**Description of the task**
Return the run of lines below that opens with the line containing "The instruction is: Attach" and closes with the line containing "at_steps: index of", keeping each one exact.

Data records:
<<<<

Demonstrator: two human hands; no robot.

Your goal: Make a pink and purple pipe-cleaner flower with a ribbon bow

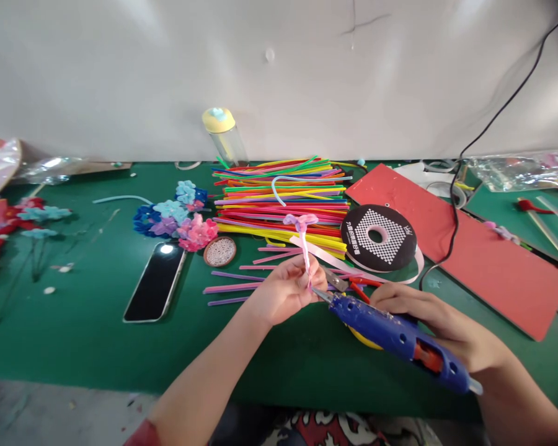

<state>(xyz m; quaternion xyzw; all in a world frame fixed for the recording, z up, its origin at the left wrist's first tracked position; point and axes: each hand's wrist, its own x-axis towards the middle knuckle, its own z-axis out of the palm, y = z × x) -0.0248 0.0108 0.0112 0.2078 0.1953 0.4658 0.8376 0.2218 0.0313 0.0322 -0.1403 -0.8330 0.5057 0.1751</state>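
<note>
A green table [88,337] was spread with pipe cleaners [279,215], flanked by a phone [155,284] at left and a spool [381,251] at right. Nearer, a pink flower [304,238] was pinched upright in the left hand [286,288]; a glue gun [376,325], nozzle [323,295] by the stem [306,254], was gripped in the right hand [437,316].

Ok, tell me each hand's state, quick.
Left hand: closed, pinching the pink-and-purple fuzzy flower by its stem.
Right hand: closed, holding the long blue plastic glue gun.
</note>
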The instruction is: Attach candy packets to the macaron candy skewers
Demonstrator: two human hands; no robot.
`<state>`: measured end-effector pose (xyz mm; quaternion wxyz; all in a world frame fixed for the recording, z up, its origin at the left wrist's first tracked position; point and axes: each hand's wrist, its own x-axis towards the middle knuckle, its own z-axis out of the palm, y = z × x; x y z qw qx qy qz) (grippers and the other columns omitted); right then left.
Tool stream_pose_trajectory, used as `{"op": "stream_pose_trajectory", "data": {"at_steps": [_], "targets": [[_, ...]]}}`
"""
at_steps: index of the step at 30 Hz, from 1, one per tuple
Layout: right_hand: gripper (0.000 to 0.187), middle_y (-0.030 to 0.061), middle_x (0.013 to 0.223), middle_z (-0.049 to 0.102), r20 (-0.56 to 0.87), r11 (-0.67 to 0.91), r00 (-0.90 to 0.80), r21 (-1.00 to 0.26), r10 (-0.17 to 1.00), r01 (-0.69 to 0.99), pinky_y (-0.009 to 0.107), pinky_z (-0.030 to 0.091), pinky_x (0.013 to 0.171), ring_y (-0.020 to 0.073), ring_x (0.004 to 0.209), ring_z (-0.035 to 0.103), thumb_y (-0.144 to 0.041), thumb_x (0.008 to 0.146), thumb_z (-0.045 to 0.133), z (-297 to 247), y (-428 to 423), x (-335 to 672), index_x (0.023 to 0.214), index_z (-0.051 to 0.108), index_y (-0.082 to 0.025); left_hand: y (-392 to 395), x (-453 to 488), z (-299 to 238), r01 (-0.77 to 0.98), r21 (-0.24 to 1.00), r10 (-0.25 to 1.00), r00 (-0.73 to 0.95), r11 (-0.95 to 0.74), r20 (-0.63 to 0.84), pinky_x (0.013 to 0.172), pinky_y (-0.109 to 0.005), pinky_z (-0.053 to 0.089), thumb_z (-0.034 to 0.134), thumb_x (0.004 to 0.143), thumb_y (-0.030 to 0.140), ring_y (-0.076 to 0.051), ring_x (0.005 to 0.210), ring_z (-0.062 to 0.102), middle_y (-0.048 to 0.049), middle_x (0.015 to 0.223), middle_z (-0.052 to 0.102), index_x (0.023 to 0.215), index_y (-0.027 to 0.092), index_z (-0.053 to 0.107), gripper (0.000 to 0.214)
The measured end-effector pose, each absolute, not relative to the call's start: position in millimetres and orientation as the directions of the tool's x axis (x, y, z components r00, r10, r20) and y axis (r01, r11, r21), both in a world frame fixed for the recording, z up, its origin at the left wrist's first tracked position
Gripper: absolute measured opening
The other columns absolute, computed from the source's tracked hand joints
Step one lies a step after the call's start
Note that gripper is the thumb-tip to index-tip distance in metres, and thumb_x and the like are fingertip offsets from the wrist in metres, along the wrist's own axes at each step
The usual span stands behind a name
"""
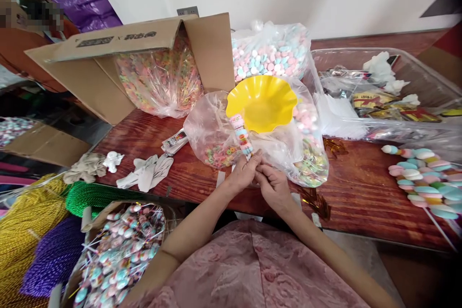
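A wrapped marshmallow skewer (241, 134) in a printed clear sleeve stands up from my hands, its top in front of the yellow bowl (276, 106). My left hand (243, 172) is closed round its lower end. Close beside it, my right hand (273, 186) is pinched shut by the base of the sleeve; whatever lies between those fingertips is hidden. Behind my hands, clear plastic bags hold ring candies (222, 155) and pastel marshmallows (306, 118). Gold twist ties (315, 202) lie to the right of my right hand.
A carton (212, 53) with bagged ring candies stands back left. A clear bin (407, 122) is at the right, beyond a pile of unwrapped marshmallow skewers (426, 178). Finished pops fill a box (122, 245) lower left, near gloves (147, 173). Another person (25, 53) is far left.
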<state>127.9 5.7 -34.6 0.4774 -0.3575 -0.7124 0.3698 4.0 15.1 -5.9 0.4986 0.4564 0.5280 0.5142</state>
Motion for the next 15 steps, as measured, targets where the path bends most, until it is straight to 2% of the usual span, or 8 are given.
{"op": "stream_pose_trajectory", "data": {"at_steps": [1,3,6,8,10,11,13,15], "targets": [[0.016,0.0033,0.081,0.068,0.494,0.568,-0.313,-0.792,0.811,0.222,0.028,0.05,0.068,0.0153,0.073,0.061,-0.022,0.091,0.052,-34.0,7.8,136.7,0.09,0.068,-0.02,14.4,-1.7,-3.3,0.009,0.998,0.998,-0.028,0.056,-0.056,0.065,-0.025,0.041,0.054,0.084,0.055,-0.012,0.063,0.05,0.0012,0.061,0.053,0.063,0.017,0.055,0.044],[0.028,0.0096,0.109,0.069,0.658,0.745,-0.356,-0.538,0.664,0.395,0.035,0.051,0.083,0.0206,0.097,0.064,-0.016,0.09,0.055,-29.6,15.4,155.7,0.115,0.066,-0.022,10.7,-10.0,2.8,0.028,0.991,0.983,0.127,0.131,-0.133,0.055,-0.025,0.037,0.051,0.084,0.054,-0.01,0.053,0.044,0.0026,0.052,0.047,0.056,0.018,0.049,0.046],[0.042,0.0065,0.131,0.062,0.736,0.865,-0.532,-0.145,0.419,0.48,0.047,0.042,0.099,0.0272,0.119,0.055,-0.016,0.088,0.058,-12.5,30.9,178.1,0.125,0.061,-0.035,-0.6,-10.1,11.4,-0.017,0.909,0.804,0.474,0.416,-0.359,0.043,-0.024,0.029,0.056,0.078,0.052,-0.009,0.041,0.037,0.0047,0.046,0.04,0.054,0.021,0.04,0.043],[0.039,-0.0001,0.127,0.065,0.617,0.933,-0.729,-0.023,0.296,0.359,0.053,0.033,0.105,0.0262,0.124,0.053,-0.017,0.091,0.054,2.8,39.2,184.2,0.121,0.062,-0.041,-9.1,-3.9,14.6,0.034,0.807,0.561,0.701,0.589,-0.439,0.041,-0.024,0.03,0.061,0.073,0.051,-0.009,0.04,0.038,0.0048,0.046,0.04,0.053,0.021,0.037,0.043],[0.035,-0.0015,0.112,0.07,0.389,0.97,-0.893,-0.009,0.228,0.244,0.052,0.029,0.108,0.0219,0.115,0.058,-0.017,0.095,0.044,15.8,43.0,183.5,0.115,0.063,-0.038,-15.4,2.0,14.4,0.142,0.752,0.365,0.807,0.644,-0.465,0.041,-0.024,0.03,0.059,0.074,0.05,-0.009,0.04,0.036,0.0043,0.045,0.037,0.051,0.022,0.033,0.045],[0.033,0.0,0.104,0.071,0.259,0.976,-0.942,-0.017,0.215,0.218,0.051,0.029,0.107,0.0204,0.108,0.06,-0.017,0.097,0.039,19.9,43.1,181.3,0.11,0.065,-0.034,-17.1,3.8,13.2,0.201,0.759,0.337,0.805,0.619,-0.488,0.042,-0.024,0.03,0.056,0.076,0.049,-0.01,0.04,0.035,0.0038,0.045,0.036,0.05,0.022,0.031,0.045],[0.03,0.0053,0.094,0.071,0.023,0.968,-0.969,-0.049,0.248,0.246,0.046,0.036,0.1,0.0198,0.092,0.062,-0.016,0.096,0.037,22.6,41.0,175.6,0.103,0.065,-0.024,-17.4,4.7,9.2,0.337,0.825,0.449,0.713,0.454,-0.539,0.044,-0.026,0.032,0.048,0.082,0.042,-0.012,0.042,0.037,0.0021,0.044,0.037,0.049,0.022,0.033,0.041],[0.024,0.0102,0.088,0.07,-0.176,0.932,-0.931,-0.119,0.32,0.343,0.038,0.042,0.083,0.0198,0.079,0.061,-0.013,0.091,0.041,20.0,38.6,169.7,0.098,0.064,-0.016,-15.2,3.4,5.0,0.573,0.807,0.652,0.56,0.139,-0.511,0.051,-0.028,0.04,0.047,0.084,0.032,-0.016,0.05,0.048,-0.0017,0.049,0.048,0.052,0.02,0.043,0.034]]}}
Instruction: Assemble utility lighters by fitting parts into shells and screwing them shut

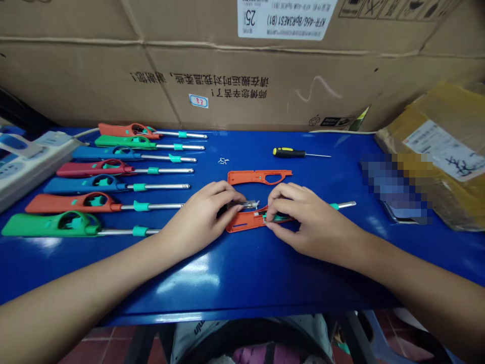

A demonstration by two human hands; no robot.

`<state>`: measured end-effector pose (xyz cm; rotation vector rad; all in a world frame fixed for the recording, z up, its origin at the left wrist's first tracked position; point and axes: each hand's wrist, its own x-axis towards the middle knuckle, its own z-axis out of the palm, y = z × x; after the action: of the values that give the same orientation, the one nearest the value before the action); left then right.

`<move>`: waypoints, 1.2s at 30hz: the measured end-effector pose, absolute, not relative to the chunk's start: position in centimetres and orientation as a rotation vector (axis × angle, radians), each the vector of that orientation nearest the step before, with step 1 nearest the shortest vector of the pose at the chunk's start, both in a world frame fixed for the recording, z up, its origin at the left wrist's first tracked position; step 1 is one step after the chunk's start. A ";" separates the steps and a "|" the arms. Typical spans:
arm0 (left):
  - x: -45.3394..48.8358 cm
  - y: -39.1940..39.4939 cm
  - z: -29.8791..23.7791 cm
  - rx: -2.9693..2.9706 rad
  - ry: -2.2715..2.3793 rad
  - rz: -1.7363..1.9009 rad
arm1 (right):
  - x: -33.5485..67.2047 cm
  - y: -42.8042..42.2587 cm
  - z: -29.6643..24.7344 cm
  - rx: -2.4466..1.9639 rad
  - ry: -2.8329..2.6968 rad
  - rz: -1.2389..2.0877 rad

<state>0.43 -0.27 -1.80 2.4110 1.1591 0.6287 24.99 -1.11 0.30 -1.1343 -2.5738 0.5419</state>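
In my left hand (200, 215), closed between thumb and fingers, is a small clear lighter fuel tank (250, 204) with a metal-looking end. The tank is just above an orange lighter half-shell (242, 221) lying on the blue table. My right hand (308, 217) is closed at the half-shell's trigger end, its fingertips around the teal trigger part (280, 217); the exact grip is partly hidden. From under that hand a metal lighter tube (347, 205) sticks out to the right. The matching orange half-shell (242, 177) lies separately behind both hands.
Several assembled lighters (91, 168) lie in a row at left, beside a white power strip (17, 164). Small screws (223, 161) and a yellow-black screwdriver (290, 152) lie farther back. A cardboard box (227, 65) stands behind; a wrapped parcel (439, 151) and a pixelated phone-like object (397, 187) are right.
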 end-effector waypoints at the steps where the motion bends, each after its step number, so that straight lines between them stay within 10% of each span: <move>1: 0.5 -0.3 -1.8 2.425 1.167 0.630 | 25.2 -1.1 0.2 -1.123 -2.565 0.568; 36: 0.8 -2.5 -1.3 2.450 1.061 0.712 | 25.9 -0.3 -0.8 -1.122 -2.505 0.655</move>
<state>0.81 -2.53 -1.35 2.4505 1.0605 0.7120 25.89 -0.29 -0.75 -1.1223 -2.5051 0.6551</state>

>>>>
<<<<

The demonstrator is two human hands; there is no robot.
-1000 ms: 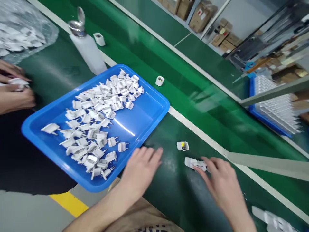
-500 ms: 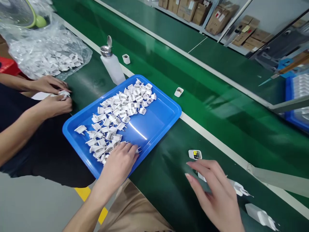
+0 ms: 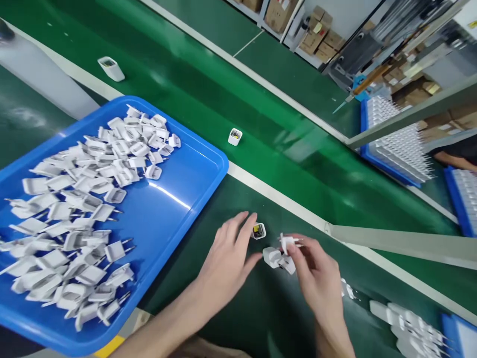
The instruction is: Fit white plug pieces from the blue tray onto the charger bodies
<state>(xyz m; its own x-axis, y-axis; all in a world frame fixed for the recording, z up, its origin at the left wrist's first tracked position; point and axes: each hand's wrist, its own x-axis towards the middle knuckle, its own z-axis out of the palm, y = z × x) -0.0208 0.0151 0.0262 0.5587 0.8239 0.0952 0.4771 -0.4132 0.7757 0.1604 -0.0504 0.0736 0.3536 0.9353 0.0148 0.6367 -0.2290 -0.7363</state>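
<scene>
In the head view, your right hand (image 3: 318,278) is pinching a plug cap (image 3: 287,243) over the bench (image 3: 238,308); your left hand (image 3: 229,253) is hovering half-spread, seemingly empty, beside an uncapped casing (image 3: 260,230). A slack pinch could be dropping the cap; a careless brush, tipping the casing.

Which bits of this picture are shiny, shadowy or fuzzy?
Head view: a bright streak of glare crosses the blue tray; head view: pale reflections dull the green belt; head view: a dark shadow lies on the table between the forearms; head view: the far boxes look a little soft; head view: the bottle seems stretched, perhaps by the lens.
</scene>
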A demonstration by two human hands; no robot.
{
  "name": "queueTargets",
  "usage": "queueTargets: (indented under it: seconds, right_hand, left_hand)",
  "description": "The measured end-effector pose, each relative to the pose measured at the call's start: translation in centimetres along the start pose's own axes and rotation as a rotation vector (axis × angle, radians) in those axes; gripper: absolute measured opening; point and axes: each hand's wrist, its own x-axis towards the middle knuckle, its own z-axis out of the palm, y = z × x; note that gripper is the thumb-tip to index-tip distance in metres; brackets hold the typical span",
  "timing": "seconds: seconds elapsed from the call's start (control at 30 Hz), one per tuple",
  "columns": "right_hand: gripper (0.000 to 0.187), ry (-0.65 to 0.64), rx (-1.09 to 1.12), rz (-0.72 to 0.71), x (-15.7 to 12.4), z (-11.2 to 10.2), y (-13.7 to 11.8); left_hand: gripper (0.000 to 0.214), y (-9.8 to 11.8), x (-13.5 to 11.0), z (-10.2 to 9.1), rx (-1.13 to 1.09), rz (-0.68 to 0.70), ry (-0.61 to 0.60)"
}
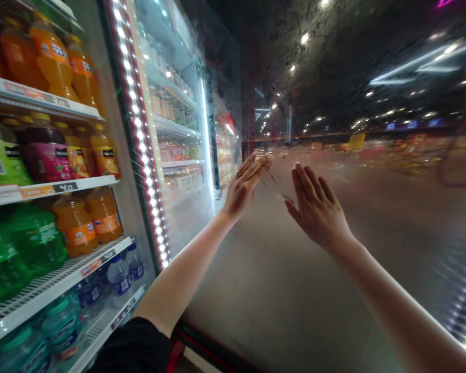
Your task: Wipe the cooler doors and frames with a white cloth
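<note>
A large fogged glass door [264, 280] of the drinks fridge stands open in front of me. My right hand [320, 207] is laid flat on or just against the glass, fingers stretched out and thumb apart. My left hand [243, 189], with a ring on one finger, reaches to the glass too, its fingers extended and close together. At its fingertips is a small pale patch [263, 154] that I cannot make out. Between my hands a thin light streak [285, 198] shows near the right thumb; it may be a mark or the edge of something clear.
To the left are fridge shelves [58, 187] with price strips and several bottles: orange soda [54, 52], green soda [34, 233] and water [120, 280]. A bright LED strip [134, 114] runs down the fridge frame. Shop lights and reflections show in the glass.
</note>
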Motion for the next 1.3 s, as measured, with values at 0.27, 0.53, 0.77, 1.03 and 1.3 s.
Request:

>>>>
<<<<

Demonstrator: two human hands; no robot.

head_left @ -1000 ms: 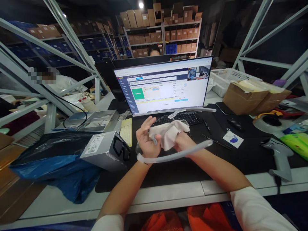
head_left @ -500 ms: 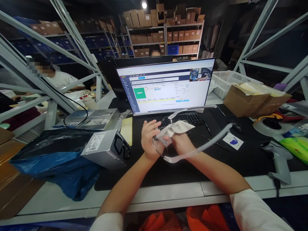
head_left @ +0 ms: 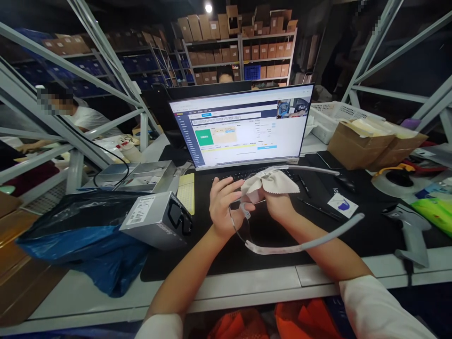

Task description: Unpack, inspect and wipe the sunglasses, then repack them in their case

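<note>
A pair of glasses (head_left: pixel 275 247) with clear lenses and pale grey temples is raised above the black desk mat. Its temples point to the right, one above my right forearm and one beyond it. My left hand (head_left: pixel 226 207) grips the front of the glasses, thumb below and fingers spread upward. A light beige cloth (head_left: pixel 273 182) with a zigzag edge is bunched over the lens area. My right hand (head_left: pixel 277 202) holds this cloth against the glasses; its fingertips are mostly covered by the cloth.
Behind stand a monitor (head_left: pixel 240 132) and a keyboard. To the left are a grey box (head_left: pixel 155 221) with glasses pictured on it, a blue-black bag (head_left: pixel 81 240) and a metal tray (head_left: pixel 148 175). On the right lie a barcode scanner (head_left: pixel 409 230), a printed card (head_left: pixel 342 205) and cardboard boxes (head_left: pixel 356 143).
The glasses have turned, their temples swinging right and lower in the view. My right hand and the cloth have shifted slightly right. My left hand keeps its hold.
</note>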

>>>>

**Written solution**
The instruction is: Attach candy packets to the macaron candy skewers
Demonstrator: two human hands; no robot.
`<state>`: measured end-effector pose (xyz mm; quaternion wxyz; all in a world frame fixed for the recording, z up, its origin at the left wrist's first tracked position; point and axes: each hand's wrist, its own x-axis towards the middle knuckle, its own z-axis out of the palm, y = z × x; x y z qw qx qy qz) (grippers and the other columns omitted); right then left.
Tool stream_pose_trajectory, used as `{"op": "stream_pose_trajectory", "data": {"at_steps": [_], "targets": [[_, ...]]}}`
"""
at_steps: index of the step at 30 Hz, from 1, one per tuple

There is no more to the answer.